Benjamin Busch, veteran and writer, penned the introduction to upcoming anthology, Standing Down (coming from the Great Books Foundation this October), which pulls together a wide-ranging assemblage of writing on war, an exciting addition to war literature collections.
Last November, Busch, author of the thoughtful and beautifully crafted memoir Dust to Dust (about war, grief, parents, childhood, living…), read a concise piece on the silences of war, looking back on his grandfather and World War II. You can hear him over at Talking Service and read the transcript at NPR, along with an essay by veteran David Abrams on the incongruities of war, which Abrams so engagingly brings forth in his satiric novel, Fobbit.
Here’s some of the take-away from Benjamin Busch:
“There are 22 million veterans living in America today, civilians again, mowing their lawns and waiting in lines.
In the six years since I left the Marines, what always strikes me is a veteran’s enduring attachment to their unit, their clear memory of places and comrades, the stunning drama of their missions or unique situational comedy of their labors.
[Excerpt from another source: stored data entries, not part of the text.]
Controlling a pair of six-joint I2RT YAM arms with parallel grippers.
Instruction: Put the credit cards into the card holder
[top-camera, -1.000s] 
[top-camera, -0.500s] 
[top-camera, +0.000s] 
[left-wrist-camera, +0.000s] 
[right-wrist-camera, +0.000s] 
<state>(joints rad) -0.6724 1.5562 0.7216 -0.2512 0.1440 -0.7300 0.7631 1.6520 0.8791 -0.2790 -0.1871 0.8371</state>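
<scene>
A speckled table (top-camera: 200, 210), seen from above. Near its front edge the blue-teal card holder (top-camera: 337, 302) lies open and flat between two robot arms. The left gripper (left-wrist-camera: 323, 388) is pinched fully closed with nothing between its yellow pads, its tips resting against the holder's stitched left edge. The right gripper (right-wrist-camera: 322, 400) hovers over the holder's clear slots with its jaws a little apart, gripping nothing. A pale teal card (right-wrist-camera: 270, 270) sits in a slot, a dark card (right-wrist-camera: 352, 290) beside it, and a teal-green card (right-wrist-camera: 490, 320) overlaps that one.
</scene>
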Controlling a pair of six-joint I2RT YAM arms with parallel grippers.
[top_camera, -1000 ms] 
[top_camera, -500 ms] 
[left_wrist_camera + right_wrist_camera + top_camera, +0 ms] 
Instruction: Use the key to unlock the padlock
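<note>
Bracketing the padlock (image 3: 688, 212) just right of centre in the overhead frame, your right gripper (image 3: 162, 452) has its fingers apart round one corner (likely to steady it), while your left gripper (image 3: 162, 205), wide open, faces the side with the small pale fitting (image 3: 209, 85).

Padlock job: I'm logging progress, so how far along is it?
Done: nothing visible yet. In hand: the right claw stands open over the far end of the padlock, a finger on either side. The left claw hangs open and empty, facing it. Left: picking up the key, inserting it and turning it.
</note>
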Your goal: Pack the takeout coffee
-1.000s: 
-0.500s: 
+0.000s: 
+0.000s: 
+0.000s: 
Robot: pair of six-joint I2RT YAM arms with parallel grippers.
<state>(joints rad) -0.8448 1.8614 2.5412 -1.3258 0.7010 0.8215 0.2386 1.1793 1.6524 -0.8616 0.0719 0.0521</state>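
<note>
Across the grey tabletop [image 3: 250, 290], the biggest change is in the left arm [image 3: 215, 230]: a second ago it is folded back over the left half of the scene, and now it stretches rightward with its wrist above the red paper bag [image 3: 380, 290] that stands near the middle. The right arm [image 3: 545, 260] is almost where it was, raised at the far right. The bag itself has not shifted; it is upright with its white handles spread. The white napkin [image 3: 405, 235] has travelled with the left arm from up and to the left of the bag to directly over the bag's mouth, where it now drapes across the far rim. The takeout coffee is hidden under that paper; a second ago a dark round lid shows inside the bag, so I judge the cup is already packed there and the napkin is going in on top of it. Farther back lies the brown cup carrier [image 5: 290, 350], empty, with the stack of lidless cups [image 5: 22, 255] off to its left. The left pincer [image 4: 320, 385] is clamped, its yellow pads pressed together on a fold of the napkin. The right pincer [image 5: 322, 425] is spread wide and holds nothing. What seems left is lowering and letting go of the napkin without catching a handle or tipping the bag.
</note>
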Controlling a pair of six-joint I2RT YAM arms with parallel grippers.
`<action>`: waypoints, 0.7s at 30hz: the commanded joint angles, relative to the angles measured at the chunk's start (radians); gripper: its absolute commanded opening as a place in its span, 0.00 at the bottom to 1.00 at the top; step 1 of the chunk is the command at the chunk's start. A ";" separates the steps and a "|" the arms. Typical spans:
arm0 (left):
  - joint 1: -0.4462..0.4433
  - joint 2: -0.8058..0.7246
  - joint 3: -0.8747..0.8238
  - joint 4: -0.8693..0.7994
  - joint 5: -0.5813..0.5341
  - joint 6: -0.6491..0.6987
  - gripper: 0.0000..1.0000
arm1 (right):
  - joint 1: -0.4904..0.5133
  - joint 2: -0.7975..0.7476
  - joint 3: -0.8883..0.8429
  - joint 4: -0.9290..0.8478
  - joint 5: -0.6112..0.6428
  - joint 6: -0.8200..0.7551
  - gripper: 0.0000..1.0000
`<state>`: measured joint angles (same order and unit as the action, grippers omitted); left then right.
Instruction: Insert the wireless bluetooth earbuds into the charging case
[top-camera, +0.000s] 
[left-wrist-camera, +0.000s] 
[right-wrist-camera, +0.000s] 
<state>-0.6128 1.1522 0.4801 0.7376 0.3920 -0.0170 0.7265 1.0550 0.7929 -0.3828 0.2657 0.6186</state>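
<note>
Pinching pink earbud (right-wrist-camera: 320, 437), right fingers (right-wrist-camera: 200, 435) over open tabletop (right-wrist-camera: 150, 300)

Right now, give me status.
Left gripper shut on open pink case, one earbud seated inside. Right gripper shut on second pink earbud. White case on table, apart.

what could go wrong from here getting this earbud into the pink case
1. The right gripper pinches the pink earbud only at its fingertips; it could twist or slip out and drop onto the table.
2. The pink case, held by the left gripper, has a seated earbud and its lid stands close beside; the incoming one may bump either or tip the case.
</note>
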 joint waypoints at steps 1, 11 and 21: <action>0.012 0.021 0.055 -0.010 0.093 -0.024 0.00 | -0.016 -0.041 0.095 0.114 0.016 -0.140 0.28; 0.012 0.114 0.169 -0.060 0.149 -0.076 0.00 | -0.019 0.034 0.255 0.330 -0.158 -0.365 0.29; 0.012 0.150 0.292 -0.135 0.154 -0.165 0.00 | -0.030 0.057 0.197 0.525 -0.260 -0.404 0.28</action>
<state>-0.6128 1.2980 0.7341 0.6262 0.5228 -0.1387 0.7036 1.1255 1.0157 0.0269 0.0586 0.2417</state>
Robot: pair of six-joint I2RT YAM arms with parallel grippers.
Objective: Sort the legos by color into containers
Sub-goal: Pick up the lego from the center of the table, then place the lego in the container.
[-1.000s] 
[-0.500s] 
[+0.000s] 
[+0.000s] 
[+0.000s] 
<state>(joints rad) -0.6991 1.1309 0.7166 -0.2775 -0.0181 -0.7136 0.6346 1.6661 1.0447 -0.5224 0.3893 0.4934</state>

Most of these stories are never heard, because no one ever asks for them.
We mention sacrifice on days like this, but sacrifice likely isn’t the thing a veteran will recall. It will be the stories. It’s these tales that make military experience comprehensible to those who never serve in this way. What if today — instead of thanking a veteran for their service and then passing by — you take a moment to ask them for a story? We’ve all got one to tell.”